In Property-Based Testing Against a Model of a Web Application, we built a web application and tested it against an executable reference model. The model-based test in that post checks sequences of actions against a global system state, which is simple to explain and implement, but is unsuitable for testing practical applications in their entirety. To test the diverse applications that arise in practice, as well as test more surface area of a single application, we’ll need a more efficient and flexible approach.
In that post, I promised that we’d dive deeper into the theory of model-based testing. To upgrade our testing strategy, we’ll look at the theoretical concepts of refinement mappings and auxiliary variables, and add in a couple of tweaks based on the specific context of testing. All of this will get applied to a real test of a full-stack application.
A Quick Recap of Actions
Understanding the notion of “action” is essential for building our upgraded model-based testing strategy. When we say “action,” we mean something very specific: a transition in a state machine / state transition system, whichever name you prefer. It might be helpful to think of it from a code perspective:
class Counter {
count: number = 0;
constructor(count: number) {
this.count = count;
}
increment() {
this.count += 1;
}
decrement() {
this.count -= 1;
}
}
let counter = new Counter();
counter.increment();
counter.decrement();
count
is the state variable, and increment
and decrement
are actions which transition the variable to a new state. Imagine the value of count
after each of these actions.
The presence of a class has nothing to do with this being an object-oriented concept by the way, it’s just that classes are a convenient wrapper around a set of stateful variables and operations on them, and thus they are a good representation of a state machine. We could just as easily write:
let count = 0;
function increment(count: number): number {
return count + 1;
}
function decrement(count: number): number {
return count - 1;
}
count = increment(count);
count = decrement(count);
These are behaviorally equivalent, which we can convince ourselves of by again imagining the value of the count
state variable after each action. The pattern that we use to talk about state machines is superficial, and has nothing to do with how to structure programs in the large. Don’t let the pattern get in the way of the underlying concepts: all we need are states and transitions between them, and we call these transitions “actions.”
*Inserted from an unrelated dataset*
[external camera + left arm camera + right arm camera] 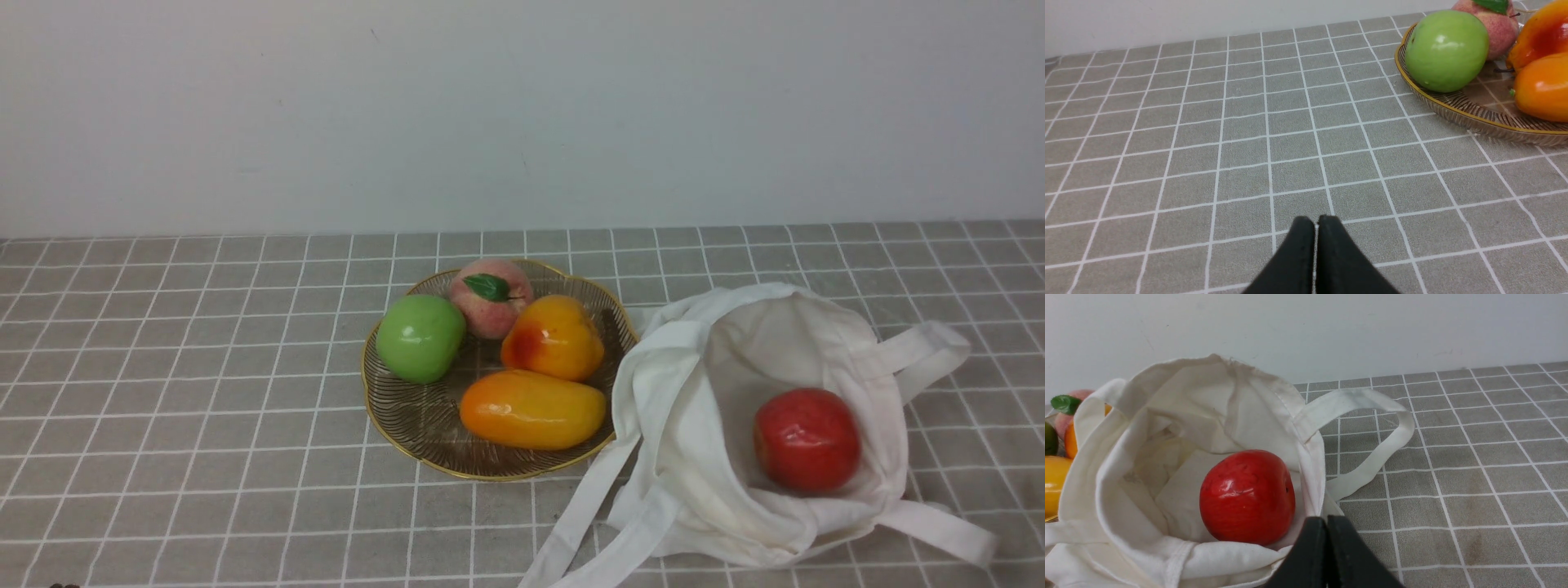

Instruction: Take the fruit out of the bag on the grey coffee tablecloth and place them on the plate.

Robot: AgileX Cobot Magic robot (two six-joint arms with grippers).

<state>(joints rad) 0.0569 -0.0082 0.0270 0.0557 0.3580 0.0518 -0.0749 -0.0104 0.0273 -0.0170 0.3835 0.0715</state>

In an interactive application, actions are generally initiated by the user by clicking on or tapping UI elements. The system itself can trigger actions, for example via cron jobs. Even external systems can trigger actions in the system by calling web APIs.
Actions are what allow an application to move through different states over time.
A Preview of Our Destination
The end goal is to convert our existing model-based test into one that’s more efficient and allows us to check more interesting properties. To do that, we’re going to end up with something that looks like this:
There’s no way to evaluate if this is a good test or even what exactly it’s testing for without understanding some theory. But all of this theory is in service of testing a real, functional single-page web application.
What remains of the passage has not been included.